As was this propane tank.


A few miles south and west, well outside the path of the fire, a view of the Russian River Valley unfolds.  The becoming-hip village of Geyserville rests just below the line scribed by US 101 on the opposite side of the valley.


And a quintessential Church of the Open Road shot reveals the route curving out of sight behind a knoll begging the question, “What could be around that next bend?”

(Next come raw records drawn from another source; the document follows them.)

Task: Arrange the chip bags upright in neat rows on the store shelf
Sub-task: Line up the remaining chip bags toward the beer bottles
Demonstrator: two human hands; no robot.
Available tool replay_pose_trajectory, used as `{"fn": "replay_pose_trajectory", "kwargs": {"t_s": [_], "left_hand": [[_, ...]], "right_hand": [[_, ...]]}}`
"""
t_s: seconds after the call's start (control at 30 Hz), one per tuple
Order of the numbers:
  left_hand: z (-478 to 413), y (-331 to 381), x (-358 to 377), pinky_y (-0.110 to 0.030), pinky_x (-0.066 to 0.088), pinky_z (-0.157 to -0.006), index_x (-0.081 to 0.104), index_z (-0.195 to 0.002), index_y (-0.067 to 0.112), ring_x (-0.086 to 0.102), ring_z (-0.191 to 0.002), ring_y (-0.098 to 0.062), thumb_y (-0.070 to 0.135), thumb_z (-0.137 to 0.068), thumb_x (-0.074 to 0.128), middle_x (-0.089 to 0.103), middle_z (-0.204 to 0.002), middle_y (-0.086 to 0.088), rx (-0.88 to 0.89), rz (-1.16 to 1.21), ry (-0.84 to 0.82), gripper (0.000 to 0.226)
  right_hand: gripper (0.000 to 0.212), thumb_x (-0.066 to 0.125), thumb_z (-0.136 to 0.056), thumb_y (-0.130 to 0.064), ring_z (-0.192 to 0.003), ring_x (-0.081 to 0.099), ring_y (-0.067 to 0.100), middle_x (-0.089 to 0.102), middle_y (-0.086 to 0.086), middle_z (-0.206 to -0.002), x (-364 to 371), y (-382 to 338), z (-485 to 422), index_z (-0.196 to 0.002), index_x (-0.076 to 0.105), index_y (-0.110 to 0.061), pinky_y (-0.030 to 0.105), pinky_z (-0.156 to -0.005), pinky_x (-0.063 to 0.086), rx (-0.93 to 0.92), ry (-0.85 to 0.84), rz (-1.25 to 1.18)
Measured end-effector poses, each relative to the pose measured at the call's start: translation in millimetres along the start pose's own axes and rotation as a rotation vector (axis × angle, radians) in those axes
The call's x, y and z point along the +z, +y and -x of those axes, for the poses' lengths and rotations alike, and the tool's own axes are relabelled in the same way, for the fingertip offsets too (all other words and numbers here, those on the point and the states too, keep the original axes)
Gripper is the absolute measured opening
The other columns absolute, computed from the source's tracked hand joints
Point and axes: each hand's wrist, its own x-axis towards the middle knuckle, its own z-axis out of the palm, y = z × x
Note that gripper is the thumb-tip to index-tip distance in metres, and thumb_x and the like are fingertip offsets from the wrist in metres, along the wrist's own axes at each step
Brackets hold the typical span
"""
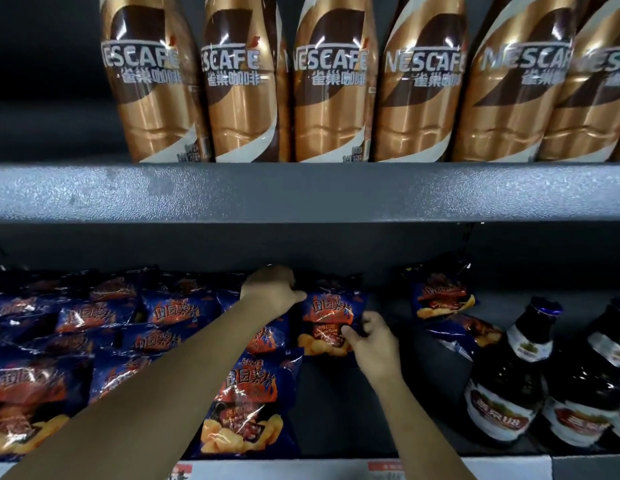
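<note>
- The lower shelf [336, 410] is dark grey metal in dim light; blue chip bags [170, 313] fill its left part.
- One chip bag [327, 317] stands upright at the far middle; the right hand [374, 344] pinches its lower right edge.
- The left hand [270, 292] touches its top left corner; whether it grasps, I cannot tell.
- Dark bottles [502, 393] stand at the right, and golden coffee bottles [332, 81] on the upper shelf [301, 192].

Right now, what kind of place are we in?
Probably a shop: a dark grey metal shelf carries shiny gold coffee bottles, matching dark blue chip bags sit below, white price labels line the edge.
</note>
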Motion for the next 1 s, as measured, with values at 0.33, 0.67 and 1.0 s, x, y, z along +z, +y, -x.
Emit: {"fn": "replay_pose_trajectory", "kwargs": {"t_s": [0.33, 0.67, 1.0], "left_hand": [[-3, 1, 2, -0.038, 0.056, -0.085, 0.059, -0.121, 0.015, 0.064, -0.1, -0.026, 0.051, -0.085, 0.067, 0.064, -0.116, -0.005, -0.045, -0.173, -0.031, 0.051], [5, 44, -5, -0.03, 0.051, -0.085, 0.067, -0.1, 0.02, 0.063, -0.097, -0.016, 0.033, -0.095, 0.059, 0.068, -0.1, 0.004, 0.215, 0.259, 0.076, 0.016], [-10, 123, 41, -0.029, 0.049, -0.086, 0.062, -0.113, 0.022, 0.062, -0.105, -0.018, 0.042, -0.087, 0.067, 0.066, -0.114, 0.003, 0.238, 0.473, 0.003, 0.033]], "right_hand": [[0.059, 0.075, -0.09, -0.028, -0.126, 0.057, 0.023, 0.056, 0.007, -0.137, -9, 1, 9, -0.143, 0.05, -0.017, 0.034, -0.102, 0.048, 0.052, -0.108, -0.094], [0.013, 0.062, -0.096, -0.007, -0.075, 0.064, 0.015, 0.07, 0.004, -0.087, -51, -33, 18, -0.092, 0.066, -0.019, 0.028, -0.066, 0.051, -0.062, 0.17, -0.483], [0.016, 0.059, -0.094, 0.004, -0.06, 0.059, 0.012, 0.065, 0.002, -0.071, -80, -44, 50, -0.087, 0.068, -0.008, 0.025, -0.056, 0.049, -0.092, 0.207, -0.665]]}}
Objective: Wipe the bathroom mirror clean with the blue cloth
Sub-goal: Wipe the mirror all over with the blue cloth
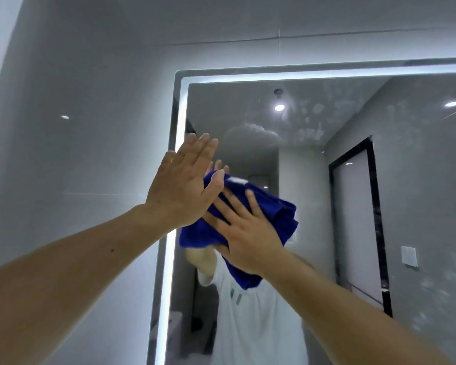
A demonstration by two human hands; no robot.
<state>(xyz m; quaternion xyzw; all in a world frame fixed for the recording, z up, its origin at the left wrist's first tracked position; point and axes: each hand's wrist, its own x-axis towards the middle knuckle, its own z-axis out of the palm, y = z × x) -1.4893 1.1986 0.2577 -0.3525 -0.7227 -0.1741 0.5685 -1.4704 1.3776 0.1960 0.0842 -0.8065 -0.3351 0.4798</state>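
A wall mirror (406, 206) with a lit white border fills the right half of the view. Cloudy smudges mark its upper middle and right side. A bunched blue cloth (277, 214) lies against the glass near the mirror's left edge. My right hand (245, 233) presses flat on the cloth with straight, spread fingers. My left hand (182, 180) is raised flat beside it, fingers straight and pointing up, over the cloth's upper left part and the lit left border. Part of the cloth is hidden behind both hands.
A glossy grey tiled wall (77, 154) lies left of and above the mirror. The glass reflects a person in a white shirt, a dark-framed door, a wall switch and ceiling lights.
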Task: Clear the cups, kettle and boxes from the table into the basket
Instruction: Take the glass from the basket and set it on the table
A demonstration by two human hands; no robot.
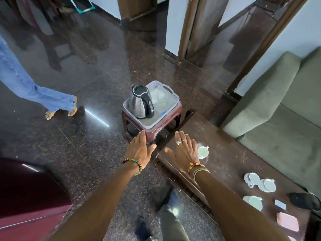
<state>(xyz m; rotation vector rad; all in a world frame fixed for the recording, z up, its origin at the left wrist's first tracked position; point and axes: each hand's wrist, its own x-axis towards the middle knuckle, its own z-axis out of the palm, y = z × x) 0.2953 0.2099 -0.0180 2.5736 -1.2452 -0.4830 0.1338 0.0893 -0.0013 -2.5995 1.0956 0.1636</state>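
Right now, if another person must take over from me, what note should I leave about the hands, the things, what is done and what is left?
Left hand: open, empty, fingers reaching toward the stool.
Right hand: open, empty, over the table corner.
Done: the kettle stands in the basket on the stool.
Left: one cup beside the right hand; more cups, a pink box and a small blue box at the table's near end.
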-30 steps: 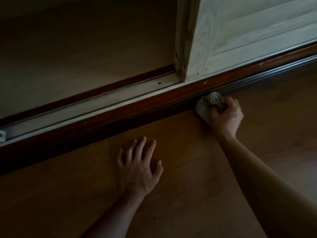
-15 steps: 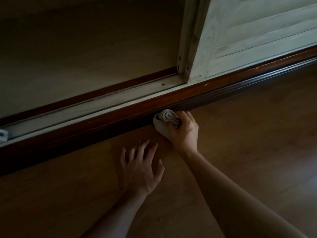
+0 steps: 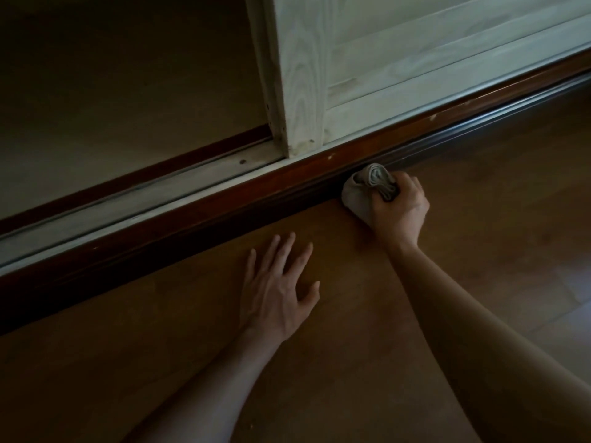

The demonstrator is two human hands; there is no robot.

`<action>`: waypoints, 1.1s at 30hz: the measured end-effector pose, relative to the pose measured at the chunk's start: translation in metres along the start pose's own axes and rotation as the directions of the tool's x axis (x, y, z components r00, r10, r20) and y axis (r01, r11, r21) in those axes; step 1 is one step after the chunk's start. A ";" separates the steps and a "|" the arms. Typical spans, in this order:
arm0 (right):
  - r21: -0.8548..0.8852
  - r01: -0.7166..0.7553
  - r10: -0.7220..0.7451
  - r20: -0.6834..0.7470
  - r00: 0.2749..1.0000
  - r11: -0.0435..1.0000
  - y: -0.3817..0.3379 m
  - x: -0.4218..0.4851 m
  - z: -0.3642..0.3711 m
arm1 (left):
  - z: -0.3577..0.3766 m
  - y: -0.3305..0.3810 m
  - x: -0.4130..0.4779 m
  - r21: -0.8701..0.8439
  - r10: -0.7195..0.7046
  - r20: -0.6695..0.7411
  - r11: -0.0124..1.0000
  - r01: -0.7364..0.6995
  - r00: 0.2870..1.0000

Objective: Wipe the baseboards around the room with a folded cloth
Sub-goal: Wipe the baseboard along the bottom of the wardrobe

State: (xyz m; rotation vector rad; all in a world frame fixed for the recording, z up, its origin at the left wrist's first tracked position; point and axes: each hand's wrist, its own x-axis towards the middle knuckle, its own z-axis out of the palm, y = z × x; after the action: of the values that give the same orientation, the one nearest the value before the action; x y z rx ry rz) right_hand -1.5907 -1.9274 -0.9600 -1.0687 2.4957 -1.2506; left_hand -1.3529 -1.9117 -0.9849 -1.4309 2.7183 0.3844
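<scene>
The folded grey-beige cloth [image 3: 359, 195] was bunched into a wad at about 2 o'clock from the middle of the view, pressed against the lower face of the dark red-brown wooden baseboard [image 3: 208, 219] where the board met the floor. The right hand [image 3: 399, 212] gripped it, with fingers curled tight round the folds and the layered edges showing above the fist. From the knuckles the cloth lay toward 10 o'clock, so it sat between hand and board.

The baseboard's long axis ran from 8 o'clock to 2 o'clock across the view, and any wiping stroke would probably have to follow that line. The dim light did not show which stretch had been cleaned. The right hand was plainly the nearer one and the only one on the cloth.

The left hand [image 3: 278, 292] lay flat on the brown wood-plank floor [image 3: 367, 362], at about 7 o'clock from the cloth and apart from the board. Its fingers were straight and spread and it held nothing — likely a prop for the person's weight.

Above the baseboard ran a pale, dusty door track [image 3: 128, 206], and at 1 o'clock stood a whitewashed wooden sliding door [image 3: 415, 68].
</scene>
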 end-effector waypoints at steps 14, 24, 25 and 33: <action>0.063 0.123 -0.127 0.058 0.990 0.990 0.006 0.000 0.001 | 0.005 0.013 0.000 0.051 -0.085 -0.017 0.995 0.085 0.996; 0.055 0.156 -0.161 0.099 0.982 0.986 -0.010 -0.018 0.008 | -0.002 0.008 0.005 0.032 -0.010 -0.025 0.999 0.010 1.000; 0.068 0.164 -0.170 0.094 0.981 0.984 -0.013 -0.023 0.013 | -0.003 0.009 0.008 0.003 0.008 -0.041 1.000 -0.008 0.999; 0.024 0.161 -0.162 0.060 0.985 0.987 0.000 -0.006 0.008 | 0.009 0.012 0.018 -0.029 0.003 -0.102 1.000 -0.006 0.995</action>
State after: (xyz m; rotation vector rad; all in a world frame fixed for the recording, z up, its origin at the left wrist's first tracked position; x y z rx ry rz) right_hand -1.5826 -1.9281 -0.9659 -1.3077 2.3877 -1.2586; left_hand -1.3735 -1.9172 -0.9941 -1.4927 2.8069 0.3617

Although he was unable to “get” any of the several turkeys or deer he spied from the tinted windows of the Subie, Ed bedded down as soon as we got home and within minutes, his feet were twitching and moving.  A series of little dog-squeaks indicated he may, indeed, have finally been hot on the trail of that game he saw on this adventure.


He’s such a good boy.

o0o

Today’s Route and Notes:  US 101 to Cloverdale.  Exit to South Cloverdale Blvd; north to 1st Street; east, crossing Russian River (nice paved river front walk here) to River Road; left on River Road; continue straight at junction with Geysers Road.  13 miles along Big Sulphur Creek passing junction marked Geysers to the left, Healdsburg (25) to the right.  Two miles to gate.  Return:  Bear left toward Healdsburg at junction.  Follow generally nice pavement (with a few interruptions for washouts) past old Mercuryville, Geyser Peak; wind down the west facing slopes into the Alexander Valley and CA 128 to Healdsburg or Geyserville and US 101.

Hot, dry and rather unpleasant late July through early October.  Beautiful late autumn through early summer.  All area land is private (respect it!) with little access to creeks, but ample pull out for photographs and great views of the distant Russian River Valley(s).

*Edward didn’t find a good place to poop.